The May work party is usually close to the top of any list of the most productive events during the Society’s restoration season. This year’s event was no exception. One reason for this is that it includes a Bank Holiday and so it is longer than most. Additionally, it always seems to attract that other essential ingredient – good weather. During the four-day marathon, the weather was kind and substantial progress was made on the mooring and the French drain. Also, exploratory excavation of the old brick culvert yielded information to inform the design of its replacement.

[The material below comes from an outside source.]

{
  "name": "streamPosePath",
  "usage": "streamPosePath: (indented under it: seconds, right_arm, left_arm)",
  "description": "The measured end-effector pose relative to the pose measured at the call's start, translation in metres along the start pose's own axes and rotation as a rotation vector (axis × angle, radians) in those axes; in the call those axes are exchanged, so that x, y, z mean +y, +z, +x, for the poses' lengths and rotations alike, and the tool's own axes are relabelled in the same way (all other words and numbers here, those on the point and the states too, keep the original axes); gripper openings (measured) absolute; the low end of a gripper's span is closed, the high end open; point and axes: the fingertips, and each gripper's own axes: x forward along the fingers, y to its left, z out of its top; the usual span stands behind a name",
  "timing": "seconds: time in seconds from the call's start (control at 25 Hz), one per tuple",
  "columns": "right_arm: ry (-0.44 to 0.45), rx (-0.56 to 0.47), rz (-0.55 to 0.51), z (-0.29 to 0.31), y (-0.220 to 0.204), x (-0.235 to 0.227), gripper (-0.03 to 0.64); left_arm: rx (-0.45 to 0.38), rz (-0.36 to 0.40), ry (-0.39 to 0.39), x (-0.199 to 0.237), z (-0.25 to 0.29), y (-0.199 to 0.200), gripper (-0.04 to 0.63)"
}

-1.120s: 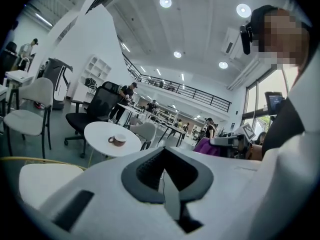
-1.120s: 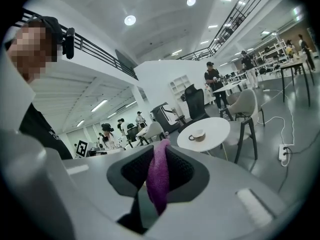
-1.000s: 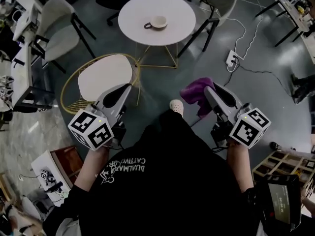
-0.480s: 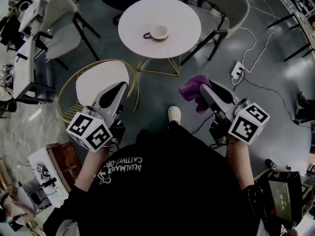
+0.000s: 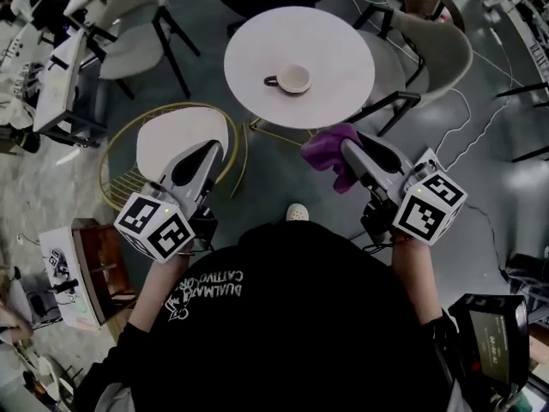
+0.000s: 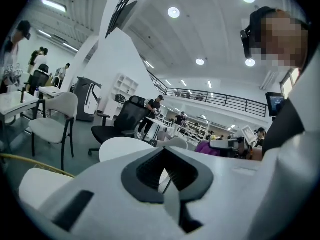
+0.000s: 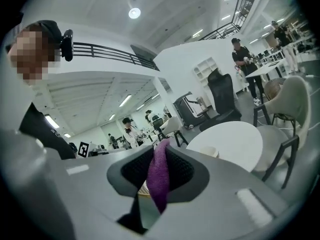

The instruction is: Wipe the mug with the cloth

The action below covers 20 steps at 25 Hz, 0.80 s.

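A white mug (image 5: pixel 292 79) with a dark handle stands near the middle of a round white table (image 5: pixel 343 50); in the right gripper view the mug (image 7: pixel 209 152) peeks over the jaws. My right gripper (image 5: pixel 343 149) is shut on a purple cloth (image 5: pixel 327 152) that hangs from its tips just short of the table's near edge; the cloth (image 7: pixel 159 176) is pinched between the dark pads. My left gripper (image 5: pixel 206 153) is shut and empty, held over a white chair seat left of the table. The round table (image 6: pixel 125 149) lies ahead of its jaws (image 6: pixel 167 170).
A white-seated chair with a gold wire frame (image 5: pixel 176 141) is under the left gripper. A cream chair (image 5: pixel 442 45) stands right of the table and another chair (image 5: pixel 137 7) at its left. Cables and a power strip (image 5: pixel 429 163) lie on the grey floor.
The person has walked toward the round table with both grippers held out; table and mug now lie closer to the grippers. The cloth stays pinched in the right gripper.
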Motion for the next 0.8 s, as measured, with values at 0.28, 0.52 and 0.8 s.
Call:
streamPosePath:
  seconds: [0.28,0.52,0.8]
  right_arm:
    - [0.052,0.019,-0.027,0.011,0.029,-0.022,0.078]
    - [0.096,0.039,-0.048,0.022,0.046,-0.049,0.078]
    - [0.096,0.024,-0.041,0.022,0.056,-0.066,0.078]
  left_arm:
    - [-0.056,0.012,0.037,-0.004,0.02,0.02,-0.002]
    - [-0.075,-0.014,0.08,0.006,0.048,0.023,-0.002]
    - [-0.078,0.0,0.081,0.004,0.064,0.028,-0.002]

Friday was a full working day with activity concentrated both in the channel and at various locations in the compound. The aim by the end of the weekend was to progress the mooring to a point where concrete could be poured in June. Achieving this ambitious target involved initially shifting some 400 blocks from the compound to the mooring site and setting out the blockwork walls. Work on setting up our ever reliable old mixer, and substantial repairs to the newt fences around the compound, completed the physical work on Day 1. It is perhaps worth recording that the attendance on Friday was fifteen, surely a record for what is supposed to be a ‘preparation’ day.

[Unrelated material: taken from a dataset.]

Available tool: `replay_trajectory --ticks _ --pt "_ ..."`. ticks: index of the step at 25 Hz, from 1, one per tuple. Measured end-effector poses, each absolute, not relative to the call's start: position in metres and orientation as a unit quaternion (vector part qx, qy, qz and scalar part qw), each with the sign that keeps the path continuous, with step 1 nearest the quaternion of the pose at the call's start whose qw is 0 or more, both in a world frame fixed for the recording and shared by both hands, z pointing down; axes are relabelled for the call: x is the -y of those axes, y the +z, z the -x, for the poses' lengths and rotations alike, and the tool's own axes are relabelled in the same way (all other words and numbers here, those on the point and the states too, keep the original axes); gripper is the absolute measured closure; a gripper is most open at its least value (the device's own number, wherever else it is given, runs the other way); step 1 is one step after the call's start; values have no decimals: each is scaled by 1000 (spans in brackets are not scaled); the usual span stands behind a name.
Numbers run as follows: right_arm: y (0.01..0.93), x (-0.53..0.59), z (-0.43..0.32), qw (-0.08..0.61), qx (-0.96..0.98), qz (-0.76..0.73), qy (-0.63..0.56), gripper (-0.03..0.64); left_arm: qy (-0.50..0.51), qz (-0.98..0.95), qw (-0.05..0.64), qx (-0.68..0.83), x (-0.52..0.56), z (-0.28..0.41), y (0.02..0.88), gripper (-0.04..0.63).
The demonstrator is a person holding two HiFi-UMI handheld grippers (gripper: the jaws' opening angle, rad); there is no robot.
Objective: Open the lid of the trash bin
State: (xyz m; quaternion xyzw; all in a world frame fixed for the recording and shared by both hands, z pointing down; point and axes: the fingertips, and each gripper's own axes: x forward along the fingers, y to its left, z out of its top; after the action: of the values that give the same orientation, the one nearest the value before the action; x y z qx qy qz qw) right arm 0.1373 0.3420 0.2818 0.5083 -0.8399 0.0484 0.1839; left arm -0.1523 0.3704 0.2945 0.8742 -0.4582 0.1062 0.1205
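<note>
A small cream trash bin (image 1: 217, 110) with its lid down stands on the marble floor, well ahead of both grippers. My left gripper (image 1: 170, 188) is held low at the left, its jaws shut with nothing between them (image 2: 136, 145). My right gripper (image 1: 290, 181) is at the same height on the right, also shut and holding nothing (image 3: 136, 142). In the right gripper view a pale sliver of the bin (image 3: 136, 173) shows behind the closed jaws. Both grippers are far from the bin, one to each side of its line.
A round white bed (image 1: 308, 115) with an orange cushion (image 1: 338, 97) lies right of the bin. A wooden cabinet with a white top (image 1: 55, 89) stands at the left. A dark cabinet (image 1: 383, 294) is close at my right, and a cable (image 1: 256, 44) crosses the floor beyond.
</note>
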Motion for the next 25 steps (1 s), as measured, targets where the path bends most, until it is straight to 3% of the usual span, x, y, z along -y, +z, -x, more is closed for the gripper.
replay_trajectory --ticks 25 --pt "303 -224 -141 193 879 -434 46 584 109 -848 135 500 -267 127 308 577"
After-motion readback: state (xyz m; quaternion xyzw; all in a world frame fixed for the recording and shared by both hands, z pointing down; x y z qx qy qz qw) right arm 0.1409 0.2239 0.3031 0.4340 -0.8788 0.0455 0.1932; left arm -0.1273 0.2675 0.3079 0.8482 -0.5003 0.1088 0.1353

The Society’s work on the current project is, of course, all done by volunteers. Notwithstanding this the Society is in legal terms a contractor to CRT. For this reason we had a Contractor Safety Audit by CRT on Friday. Since the Society prides itself on its welfare and safety systems it is a pleasure to report that all was found to be well.
Saturday saw work start on extending the French drain in the channel. As with the mooring there was a target for the end of the work party – in this case to extend the end of the drain to a point in close proximity to the culvert – some 20 metres. The combination of use of the 8 tonne excavator and reasonable ground conditions saw steady progress achieved. Work on the mooring included removal of formwork, drilling the base to insert rebar, and block laying. By the end of Saturday two bays of the wall were up to three courses. Three volunteers had the task of excavating, by hand, behind the culvert headwall on the Lloyd’s side. The aim of this exercise was to determine the best method of fixing the new plastic culvert to the old brick headwall. The work illustrated that old maxim of construction – ‘you don’t know what is underground until you start digging’. What they found was a 200 year old brick culvert in poor condition; penetrated by tree roots and only held up by the surrounding earth. Once exposed the culvert was prone to collapse. The headwall itself was found to be of sound construction.

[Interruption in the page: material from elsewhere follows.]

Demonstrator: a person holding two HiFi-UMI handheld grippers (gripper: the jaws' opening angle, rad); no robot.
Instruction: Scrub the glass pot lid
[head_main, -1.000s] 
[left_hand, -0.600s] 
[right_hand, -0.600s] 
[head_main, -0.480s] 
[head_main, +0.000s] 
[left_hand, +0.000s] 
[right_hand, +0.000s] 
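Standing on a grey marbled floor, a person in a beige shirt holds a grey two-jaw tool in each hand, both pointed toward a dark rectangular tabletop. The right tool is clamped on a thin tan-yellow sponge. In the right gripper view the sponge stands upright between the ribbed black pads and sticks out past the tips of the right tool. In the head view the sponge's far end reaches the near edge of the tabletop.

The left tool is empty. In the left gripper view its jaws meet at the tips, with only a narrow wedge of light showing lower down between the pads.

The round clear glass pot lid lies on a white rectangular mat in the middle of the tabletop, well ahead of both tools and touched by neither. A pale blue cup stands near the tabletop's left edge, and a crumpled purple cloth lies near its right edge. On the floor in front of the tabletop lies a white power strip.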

Block laying continued apace on the mooring on Day 3. The bulk of the volunteer effort was, however, concentrated on the French drain, a task made easier by greatly improved ground conditions. By the end of the day the drain was finished to its intended position, including the first intermediate sump, a distance of 55 metres from Pryces Bridge. The last day. After a considerable amount of chiselling, sawing, drilling, grinding and filling the back of the headwall was judged to be in a smooth enough state to take a plastic pipe coupling. This left only the mooring. A mighty effort of mixing and delivering mortar, transporting blocks and actually laying the blocks ensured that by four o’clock on Monday the mooring was in a state to receive its first concrete pour during the next work party. A very tired group of volunteers made their way home!